[Dataset section]
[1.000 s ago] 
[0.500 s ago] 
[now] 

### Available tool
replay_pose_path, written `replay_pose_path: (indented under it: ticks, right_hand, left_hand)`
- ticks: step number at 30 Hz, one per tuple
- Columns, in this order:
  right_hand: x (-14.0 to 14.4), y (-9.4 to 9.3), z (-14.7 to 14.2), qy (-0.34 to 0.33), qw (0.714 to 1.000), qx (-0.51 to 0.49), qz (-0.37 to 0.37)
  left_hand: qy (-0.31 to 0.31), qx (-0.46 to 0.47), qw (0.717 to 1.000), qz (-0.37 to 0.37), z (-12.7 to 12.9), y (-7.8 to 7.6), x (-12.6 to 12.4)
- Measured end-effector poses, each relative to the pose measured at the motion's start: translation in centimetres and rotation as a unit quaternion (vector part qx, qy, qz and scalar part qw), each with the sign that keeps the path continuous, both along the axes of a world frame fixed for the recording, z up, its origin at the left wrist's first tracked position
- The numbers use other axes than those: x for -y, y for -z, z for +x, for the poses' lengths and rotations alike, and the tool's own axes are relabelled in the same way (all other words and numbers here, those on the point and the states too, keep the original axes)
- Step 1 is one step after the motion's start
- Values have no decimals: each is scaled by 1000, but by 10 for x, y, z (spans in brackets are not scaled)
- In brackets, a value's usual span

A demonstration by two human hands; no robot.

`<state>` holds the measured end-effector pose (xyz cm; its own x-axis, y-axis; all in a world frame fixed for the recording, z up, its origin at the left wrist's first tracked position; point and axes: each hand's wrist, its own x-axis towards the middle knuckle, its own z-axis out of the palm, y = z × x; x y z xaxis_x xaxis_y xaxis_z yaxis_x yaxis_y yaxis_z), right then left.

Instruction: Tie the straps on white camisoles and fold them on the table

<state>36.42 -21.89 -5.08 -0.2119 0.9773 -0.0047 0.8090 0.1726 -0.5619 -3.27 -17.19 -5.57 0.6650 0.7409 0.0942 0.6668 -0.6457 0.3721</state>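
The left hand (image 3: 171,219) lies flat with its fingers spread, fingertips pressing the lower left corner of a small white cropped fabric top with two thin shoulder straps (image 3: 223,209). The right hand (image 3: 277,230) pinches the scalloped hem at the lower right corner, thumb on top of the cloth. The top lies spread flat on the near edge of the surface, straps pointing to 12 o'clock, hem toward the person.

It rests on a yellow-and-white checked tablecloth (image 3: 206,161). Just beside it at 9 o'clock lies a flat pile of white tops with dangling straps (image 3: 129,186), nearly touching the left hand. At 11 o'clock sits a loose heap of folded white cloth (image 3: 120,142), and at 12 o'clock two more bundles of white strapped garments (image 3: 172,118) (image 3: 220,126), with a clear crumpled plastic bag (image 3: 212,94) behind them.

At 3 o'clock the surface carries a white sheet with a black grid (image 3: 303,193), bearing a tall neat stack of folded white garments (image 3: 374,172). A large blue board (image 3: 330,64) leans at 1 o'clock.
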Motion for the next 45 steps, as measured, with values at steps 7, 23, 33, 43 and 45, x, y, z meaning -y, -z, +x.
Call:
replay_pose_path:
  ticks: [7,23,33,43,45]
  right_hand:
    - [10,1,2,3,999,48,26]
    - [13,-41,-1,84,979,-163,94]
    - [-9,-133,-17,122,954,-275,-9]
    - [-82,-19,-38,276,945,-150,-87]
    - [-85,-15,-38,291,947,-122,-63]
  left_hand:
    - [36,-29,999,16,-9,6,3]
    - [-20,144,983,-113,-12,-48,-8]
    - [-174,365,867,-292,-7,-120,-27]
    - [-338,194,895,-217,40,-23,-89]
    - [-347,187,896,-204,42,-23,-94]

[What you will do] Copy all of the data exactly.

[Problem solution]
[1.000 s ago] 
[0.500 s ago] 
[now] 

### Available tool
replay_pose_path, written `replay_pose_path: (indented under it: ticks, right_hand, left_hand)`
- ticks: step number at 30 Hz, one per tuple
- Columns, in this order:
  right_hand: x (-14.0 to 14.4), y (-9.4 to 9.3), z (-14.7 to 14.2), qy (-0.34 to 0.33), qw (0.714 to 1.000), qx (-0.51 to 0.49), qz (-0.37 to 0.37)
  left_hand: qy (-0.31 to 0.31), qx (-0.46 to 0.47), qw (0.717 to 1.000), qz (-0.37 to 0.37), z (-12.7 to 12.9), y (-7.8 to 7.6), x (-12.6 to 12.4)
- Measured end-effector poses, each relative to the pose measured at the motion's start: translation in centimetres and rotation as a unit quaternion (vector part qx, qy, qz and scalar part qw), each with the sign that keeps the path continuous, both along the axes of a world frame fixed for the recording, z up, its origin at the left wrist's first tracked position
- The numbers use other axes than those: x for -y, y for -z, z for +x, for the poses' lengths and rotations alike, and the tool's own axes are relabelled in the same way (all other words and numbers here, those on the point and the states too, keep the original axes)
- Step 1 is one step after the motion's start
- Values have no decimals: each is scaled by 1000, but by 10 for x, y, z (spans in brackets are not scaled)
- In brackets, a value's usual span

A demonstration by two human hands; no robot.

`<state>` holds the measured end-effector pose (xyz cm; its own x-axis, y-axis; all in a world frame fixed for the recording, z up, its origin at the left wrist's first tracked position; point and axes: each hand's wrist, its own x-axis towards the middle knuckle, its own z-axis out of the palm, y = z × x; x y z xaxis_x xaxis_y xaxis_z yaxis_x yaxis_y yaxis_z), right then left.

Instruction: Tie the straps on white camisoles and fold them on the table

<state>36.42 -21.89 -5.08 -0.2119 0.9773 -0.0047 0.8090 0.1726 -0.5619 -3.27 -17.19 -5.57 0.6650 0.7409 0.0942 0.6668 -0.6457 0.3721</state>
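The left hand (image 3: 171,219) lies flat with its fingers spread, fingertips pressing the lower left corner of a small white cropped fabric top with two thin shoulder straps (image 3: 223,209). The right hand (image 3: 277,230) pinches the scalloped hem at the lower right corner, thumb on top of the cloth. The top lies spread flat on the near edge of the surface, straps pointing to 12 o'clock, hem toward the person.

It rests on a yellow-and-white checked tablecloth (image 3: 206,161). Just beside it at 9 o'clock lies a flat pile of white tops with dangling straps (image 3: 129,186), nearly touching the left hand. At 11 o'clock sits a loose heap of folded white cloth (image 3: 120,142), and at 12 o'clock two more bundles of white strapped garments (image 3: 172,118) (image 3: 220,126), with a clear crumpled plastic bag (image 3: 212,94) behind them.

At 3 o'clock the surface carries a white sheet with a black grid (image 3: 303,193), bearing a tall neat stack of folded white garments (image 3: 374,172). A large blue board (image 3: 330,64) leans at 1 o'clock.
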Motion for the next 45 steps, as measured, with values at steps 7, 23, 33, 43 and 45, x, y, z meaning -y, -z, +x.
Call:
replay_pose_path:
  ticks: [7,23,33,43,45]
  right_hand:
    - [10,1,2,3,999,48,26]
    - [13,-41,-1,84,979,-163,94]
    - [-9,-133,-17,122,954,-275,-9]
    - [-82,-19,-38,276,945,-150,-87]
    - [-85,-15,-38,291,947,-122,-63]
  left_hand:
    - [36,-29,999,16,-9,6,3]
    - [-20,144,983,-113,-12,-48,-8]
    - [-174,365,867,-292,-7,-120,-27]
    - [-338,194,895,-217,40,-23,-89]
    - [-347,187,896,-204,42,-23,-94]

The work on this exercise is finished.